Daily Archives: July 2, 2019

AI: Applied Indirection in Contract (Lifecycle) Management

Continuing our expose of why you should think “Applied Indirection” and not “Any form of Intelligence” when you hear AI, because most solutions claiming to be AI are really just dumb systems with RPA (robotic process automation) and classic statistical models from the 90’s, we move onto Contract (Lifecycle) Management which, like analytics, is almost universally touted to have AI, even when there isn’t even a shred of anything that comes close.

This doesn’t meant that there aren’t vendors with true AI, especially when you classify it as Assisted Intelligence (and sometimes even Augmented Intelligence), in the space, just that, as the buzz-acronym reaches new heights, there will be many more vendors claiming AI than those that actually have AI and you will need to do your homework to find out which is which.

Example #1 of Applied Indirection in C(L)M: Auto-Renewal Detection & Management

Yes, evergreen contracts can be a big problem in Procurement when they have outsourced their usefulness, but detecting and managing these is not hard, and certainly doesn’t require any AI whatsoever. All you have to do is specify the contract as “evergreen” or “auto-renew” by checking a box and enter a notice-by date (to prevent an evergreen renewal” as well as the start date and end date and most contract management platforms can alert you in sufficient time to take action, escalate to your supervisor if you don’t, and kick-off a termination process at the push of a button.

For anything close to AI, you require a system that can detect when a contract is evergreen or auto-renewing when there isn’t a spelled out and easily identified auto-renewal clause that can be found with a simple reg-ex search. For example, when a crafty supplier buries an auto-renewal requirement in the liability section under the notices subsection titled “methods for delivering official notices” which starts off “Official notices shall be sent by X, Y, or Z, to A or B and only treated as an official notice upon proof of receipt. This includes a notice of non-renewal, as the contract will automatically renew 30 days prior to expiry otherwise.” Even a good lawyer might miss that in a fifty page contract when it’s snuck in on the third revision.

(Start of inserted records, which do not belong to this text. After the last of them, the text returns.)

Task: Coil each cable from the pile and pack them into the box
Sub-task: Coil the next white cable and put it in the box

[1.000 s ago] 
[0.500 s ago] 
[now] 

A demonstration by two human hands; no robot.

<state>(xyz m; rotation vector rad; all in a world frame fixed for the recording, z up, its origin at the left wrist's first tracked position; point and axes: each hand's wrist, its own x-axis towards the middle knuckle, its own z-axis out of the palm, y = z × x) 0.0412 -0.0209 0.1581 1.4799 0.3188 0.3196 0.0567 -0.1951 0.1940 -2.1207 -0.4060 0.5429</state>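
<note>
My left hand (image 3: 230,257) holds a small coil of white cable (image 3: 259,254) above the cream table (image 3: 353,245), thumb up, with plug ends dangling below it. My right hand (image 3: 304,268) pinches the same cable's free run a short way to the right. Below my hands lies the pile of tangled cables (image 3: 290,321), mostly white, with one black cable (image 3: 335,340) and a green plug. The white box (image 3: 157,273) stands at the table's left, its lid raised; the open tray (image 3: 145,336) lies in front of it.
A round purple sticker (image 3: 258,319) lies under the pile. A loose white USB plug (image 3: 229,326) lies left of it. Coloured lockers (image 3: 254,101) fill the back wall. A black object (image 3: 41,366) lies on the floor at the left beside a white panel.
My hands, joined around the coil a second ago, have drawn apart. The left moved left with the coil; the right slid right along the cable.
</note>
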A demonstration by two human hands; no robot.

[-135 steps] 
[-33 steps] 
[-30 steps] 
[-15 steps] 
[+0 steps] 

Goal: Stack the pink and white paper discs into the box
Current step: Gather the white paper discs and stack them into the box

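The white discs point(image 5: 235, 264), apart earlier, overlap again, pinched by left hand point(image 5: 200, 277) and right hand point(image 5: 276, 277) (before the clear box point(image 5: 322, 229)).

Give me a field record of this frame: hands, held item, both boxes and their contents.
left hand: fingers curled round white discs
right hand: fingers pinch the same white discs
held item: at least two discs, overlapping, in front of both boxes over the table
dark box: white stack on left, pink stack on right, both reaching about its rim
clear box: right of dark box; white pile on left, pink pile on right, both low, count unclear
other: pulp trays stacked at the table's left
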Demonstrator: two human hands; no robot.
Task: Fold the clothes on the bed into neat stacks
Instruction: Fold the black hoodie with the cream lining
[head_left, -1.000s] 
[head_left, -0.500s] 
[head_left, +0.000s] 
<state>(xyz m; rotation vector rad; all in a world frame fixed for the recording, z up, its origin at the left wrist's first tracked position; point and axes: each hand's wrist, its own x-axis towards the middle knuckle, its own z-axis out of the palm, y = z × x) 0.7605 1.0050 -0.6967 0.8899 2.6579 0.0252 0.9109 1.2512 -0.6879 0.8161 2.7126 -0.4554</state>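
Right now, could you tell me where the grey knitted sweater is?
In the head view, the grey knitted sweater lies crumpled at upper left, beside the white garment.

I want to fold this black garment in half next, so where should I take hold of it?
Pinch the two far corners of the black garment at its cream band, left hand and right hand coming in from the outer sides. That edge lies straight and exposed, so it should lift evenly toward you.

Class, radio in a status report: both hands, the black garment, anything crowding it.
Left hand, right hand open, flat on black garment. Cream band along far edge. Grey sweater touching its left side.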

Example #2 of Applied Indirection in C(L)M: Off-Contract Purchasing

Maverick purchasing is a big problem. But it’s not one that you need AI to detect. If you encode all the products, services, and / or categories that should be bought on contract, it’s pretty easy to identify when a purchase for that product, service, or category is not bought from that supplier. And if the contract only applies to a region, it’s pretty easy to encode that too and it’s just a simple check.

And even if you have two or three suppliers in a multi-supplier contract for risk mitigation purposes, then it’s just a matter of making sure at least one of the supplier got the purchase, and if each supplier had a geographic area, that the right one for the area. Again, simple rule checks. No AI needed.

The key is to detect when something is off-contract when it is not specifically coded to a contract, either because it’s a new product, missing a category designation, required to hit a volume commitment, and so on. And while this can often be accomplished by identifying the closest product or service (using a document likeness statistic or weighted field match), sometimes advanced NLP may be employed for better results (and this would constitute weak AI).

Example #3 of Applied Indirection in C(L)M: Clause Suggestion

On the surface, this sounds pretty smart … point out clauses that should be in my contract to protect me. Under the hood, in most CLM systems that include authoring, it’s basically a set of templates that are used to specify what to look for in a contract type, with additions or subtractions for well defined industries that the provider serves. It’s basically a check list. And it’s about as dumb as it gets.

Can it be smarter? Of course, but the smarts are more around proper contract identification than clause selection. Because the clauses that should be included generally depend first and foremost on the type of contract, secondly on the product or service, and thirdly on the regulations that affect the products and services in the origin country, the destination countries, and any points in between. Then, identifying which regulations come into play and which types of clauses will be needed. This requires good NLP, probabilistic selection, and, preferably, adaptive learning that learns over time when Legal or Procurement chooses an alternate clause over a standard clause. A system should have assisted intelligence here to be useful, and augmented intelligence to be truly useful. But few do.

Note that SI is not saying that systems with the non-AI abilities discussed above are not valuable, as any system that automates tactical processes and minimizes non-strategic busy work is valuable. We are just saying you shouldn’t pay for what you’re not getting, or overpay for what you are. Buy what you need, and pay accordingly.